### YOUR ASSIGNMENT
Exact reproduction required: the lines below from the line with "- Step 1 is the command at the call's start" to the line with "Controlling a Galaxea", both ends included, and no others.

BEGIN

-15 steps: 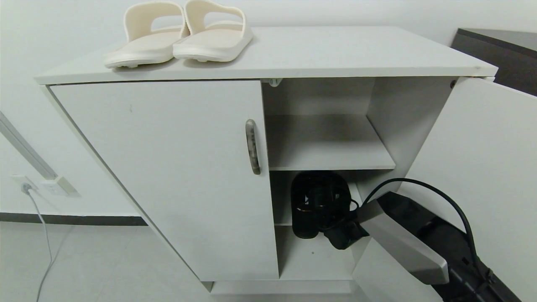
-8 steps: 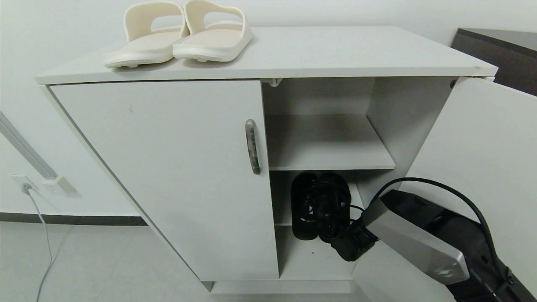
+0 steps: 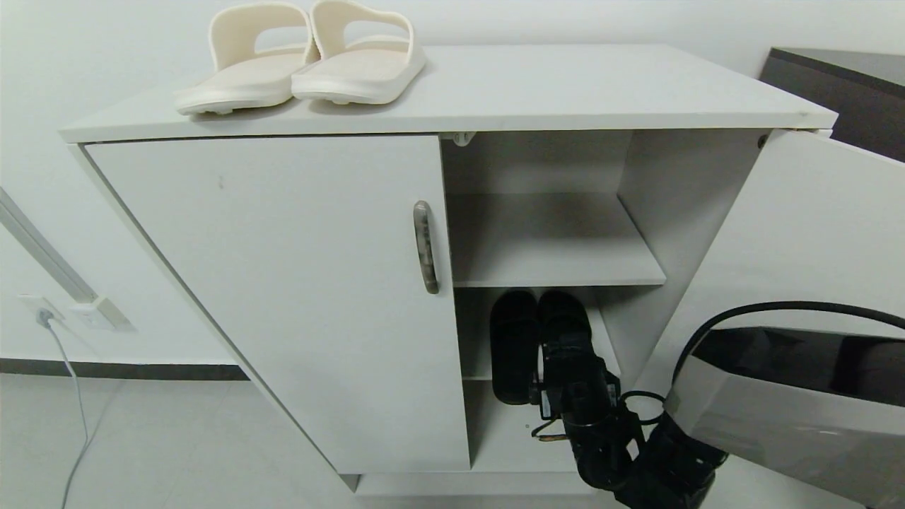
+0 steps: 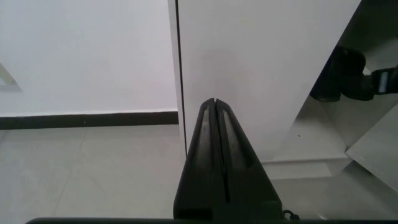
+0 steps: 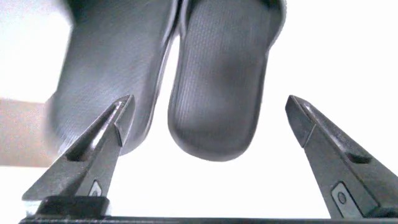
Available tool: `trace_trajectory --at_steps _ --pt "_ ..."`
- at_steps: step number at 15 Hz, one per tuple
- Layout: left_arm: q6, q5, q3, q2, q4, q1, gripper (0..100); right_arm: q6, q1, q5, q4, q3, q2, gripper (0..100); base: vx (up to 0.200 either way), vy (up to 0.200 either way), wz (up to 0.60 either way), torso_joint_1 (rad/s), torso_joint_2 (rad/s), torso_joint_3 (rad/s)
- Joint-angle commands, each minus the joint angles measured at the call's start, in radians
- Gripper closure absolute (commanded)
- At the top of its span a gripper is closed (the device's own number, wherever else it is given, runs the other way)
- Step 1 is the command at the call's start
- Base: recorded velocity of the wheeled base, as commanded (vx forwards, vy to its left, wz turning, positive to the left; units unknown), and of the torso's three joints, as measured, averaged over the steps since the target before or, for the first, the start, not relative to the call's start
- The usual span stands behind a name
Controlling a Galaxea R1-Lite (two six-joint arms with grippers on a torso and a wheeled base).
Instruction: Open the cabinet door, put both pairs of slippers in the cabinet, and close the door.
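Note:
A cream pair of slippers [image 3: 297, 63] rests on the cabinet top [image 3: 565, 85], at its left end. The black pair [image 3: 515, 339] lies side by side on the lower shelf, heels toward me [image 5: 214, 93]. My right gripper [image 3: 569, 375] hovers open just in front of those heels, its fingertips [image 5: 121, 109] spread wide and nothing between them [image 5: 209, 106]. The right cabinet door [image 3: 813, 233] stands open. My left gripper [image 4: 214, 109] is shut and empty, low down, facing the closed left door [image 4: 249, 62].
The left door [image 3: 283, 283] with its metal handle [image 3: 424, 247] is closed. The upper shelf [image 3: 551, 240] is bare. A wall socket and cable [image 3: 42, 318] sit at the left, above grey floor [image 4: 93, 168]. A dark piece of furniture [image 3: 841, 92] stands beyond the open door.
My right gripper has drawn back and down out of the lower compartment, leaving the black slippers lying on the lower shelf. The cream pair has not moved.

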State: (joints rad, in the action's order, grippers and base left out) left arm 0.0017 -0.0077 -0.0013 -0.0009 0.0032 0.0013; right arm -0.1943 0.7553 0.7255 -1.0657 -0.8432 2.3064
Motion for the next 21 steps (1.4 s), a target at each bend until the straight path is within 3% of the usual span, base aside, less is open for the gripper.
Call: trace_trajectory --at_steps 1,5,12,21 --pt "0.0 0.0 0.0 0.001 0.0 0.0 100 -0.016 0.027 0.0 -0.011 0.079 -0.107 0 0.0 0.0 0.0 0.0 0.0 0.0" --pt "0.001 0.0 0.0 0.001 0.0 0.0 100 -0.016 0.03 -0.003 -0.011 0.09 -0.104 0 0.0 0.0 0.0 0.0 0.0 0.0" --pt "-0.002 0.0 0.0 0.001 0.0 0.0 100 -0.016 0.042 -0.003 -0.014 0.101 -0.105 0 -0.2 0.0 0.0 0.001 0.0 0.002" --pt "0.001 -0.002 0.0 0.001 0.0 0.0 100 -0.016 0.042 -0.001 -0.036 0.119 -0.113 0 0.0 0.0 0.0 0.0 0.0 0.0"
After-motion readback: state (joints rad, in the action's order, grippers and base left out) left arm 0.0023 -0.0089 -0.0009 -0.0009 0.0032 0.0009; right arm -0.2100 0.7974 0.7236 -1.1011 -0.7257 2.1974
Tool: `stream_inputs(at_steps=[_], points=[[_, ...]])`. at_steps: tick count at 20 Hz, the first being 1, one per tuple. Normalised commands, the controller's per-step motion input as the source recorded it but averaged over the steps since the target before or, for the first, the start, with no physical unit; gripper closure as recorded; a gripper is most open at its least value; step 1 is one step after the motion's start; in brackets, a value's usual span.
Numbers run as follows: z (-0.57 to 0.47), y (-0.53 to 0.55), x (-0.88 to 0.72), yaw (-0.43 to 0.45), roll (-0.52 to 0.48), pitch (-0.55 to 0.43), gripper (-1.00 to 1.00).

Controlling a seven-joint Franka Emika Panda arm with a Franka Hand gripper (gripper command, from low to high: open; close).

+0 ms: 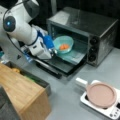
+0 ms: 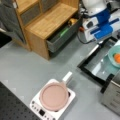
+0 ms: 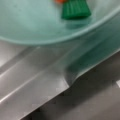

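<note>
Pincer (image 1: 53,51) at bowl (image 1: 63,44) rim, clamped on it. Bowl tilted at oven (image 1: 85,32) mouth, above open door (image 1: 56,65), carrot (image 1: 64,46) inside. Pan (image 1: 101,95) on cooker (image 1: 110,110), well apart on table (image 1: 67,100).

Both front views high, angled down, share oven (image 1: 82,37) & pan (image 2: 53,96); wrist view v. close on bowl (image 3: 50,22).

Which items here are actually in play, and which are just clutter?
In play:
- gripper, at the rim of the teal bowl
- orange item lying in that bowl
- toaster oven, with its door folded down

Lying about:
- pink pan on the white cooktop
- wooden cabinet with its grey drawer open
</note>
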Motion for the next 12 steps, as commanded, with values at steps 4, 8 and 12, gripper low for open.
stream_inputs(at_steps=[4,8,12], points=[[0.21,0.00,0.19,0.014,-0.094,0.127,-1.00],[0.12,0.02,0.25,0.057,-0.088,0.106,-1.00],[0.11,0.05,0.29,-0.048,-0.024,0.155,-1.00]])
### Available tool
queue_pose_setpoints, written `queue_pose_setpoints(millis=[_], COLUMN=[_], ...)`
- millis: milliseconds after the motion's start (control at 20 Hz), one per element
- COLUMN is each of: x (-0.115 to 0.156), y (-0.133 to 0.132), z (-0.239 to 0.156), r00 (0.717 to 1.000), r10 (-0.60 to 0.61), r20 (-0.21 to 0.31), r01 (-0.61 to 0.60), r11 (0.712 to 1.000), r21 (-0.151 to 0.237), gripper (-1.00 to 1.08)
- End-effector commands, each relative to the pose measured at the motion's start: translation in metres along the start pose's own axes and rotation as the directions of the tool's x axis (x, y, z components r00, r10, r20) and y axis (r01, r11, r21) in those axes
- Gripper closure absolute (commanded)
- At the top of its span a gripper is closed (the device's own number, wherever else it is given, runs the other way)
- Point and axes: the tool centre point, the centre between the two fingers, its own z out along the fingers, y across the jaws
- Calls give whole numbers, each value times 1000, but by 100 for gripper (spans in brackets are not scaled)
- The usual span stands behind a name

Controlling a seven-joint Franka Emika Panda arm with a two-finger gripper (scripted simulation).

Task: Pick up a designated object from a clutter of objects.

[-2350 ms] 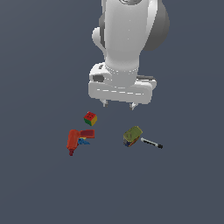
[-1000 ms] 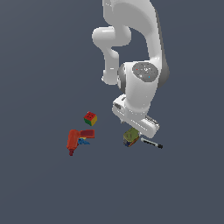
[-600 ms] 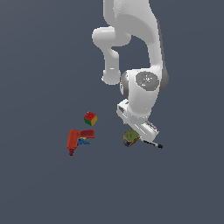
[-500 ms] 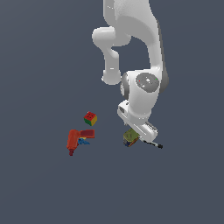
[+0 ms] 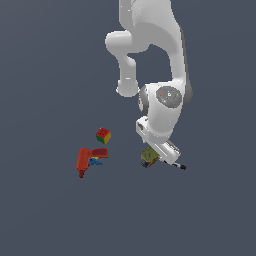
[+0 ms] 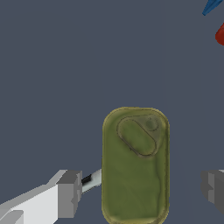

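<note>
The olive-topped can (image 6: 135,164) fills the wrist view, its top with a pull tab facing the camera. My gripper (image 6: 142,192) is open, one finger (image 6: 70,194) on one side of the can and the other (image 6: 214,188) on the opposite side, neither touching it. In the exterior view my gripper (image 5: 154,156) is low over the can (image 5: 147,159), which is half hidden by the hand. The black-and-silver pen (image 5: 179,165) pokes out beside it; in the wrist view the pen (image 6: 91,180) shows between one finger and the can.
The red-green-yellow cube (image 5: 103,135) and the red toy drill (image 5: 85,161) lie to the exterior view's left of the can. A red and a blue edge of the drill (image 6: 218,30) show at a corner of the wrist view. The floor is plain dark grey.
The arm has swung over and come down from above the clutter to just over the can. The objects have not moved.
</note>
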Motion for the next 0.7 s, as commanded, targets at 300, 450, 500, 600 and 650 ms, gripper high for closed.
queue_pose_setpoints(millis=[300, 450, 500, 600, 650], x=[0, -1, -1, 0, 0], y=[1, 1, 1, 1, 0], z=[27, 40, 43, 48, 49], r00=[1000, 1000, 1000, 1000, 1000], r10=[2, 3, 3, 4, 4], r20=[0, 0, 0, 0, 0], r01=[-2, -3, -3, -4, -4], r11=[1000, 1000, 1000, 1000, 1000], r21=[0, 0, 0, 0, 0], gripper=[-92, -92, -92, -92, -92])
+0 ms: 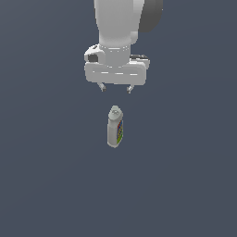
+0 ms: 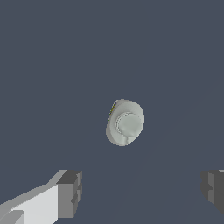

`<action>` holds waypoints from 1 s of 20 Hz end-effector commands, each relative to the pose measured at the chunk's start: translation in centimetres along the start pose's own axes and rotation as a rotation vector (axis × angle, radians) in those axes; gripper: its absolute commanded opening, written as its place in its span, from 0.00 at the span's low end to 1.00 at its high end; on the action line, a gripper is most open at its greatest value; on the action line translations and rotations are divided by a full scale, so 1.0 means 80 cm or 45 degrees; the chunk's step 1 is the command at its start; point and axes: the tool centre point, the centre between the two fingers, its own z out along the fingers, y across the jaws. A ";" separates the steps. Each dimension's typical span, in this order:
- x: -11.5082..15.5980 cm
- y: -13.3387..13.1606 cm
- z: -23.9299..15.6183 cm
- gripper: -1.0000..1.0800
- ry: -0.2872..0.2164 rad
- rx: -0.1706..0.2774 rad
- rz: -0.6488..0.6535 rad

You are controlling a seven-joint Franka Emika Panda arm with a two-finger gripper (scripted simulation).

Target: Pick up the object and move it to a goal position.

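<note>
Off-white bottle (image 1: 115,127) upright, apart below the spread pincer (image 1: 115,88)

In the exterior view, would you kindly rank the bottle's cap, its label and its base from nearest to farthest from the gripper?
1. Cap: the bottle's top, directly below the gripper.
2. Label: on the bottle's side, toward the exterior view's right.
3. Base: the lowest part.

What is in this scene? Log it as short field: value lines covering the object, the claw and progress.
object: off-white bottle with a round cap, standing upright
label: multicoloured, on the side at the exterior view's right
claw: open, above the bottle, not touching it
fingers: spread wide, nothing between them
surface: plain dark grey
progress: bottle not yet grasped
</note>
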 end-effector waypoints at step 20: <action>0.043 -0.001 0.046 0.96 -0.008 -0.009 0.518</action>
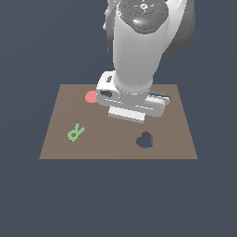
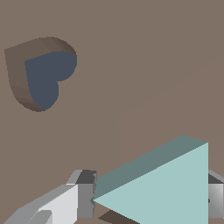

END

### EXERCISE ANSWER
- Step 1 is the command at the call's start
- Base: recorded velocity of the wheeled base, as commanded (vx forwards, vy to its left, wz turning, positive to the left; units unknown), and of the torso's three joints, as measured, averaged over the steps since the target before or, for the first, the start, not relative to the call's start
- The usual span stands behind a name
Controlling a Galaxea R1-Lite (two six-joint arms with grippers on a torso and a wheeled base).

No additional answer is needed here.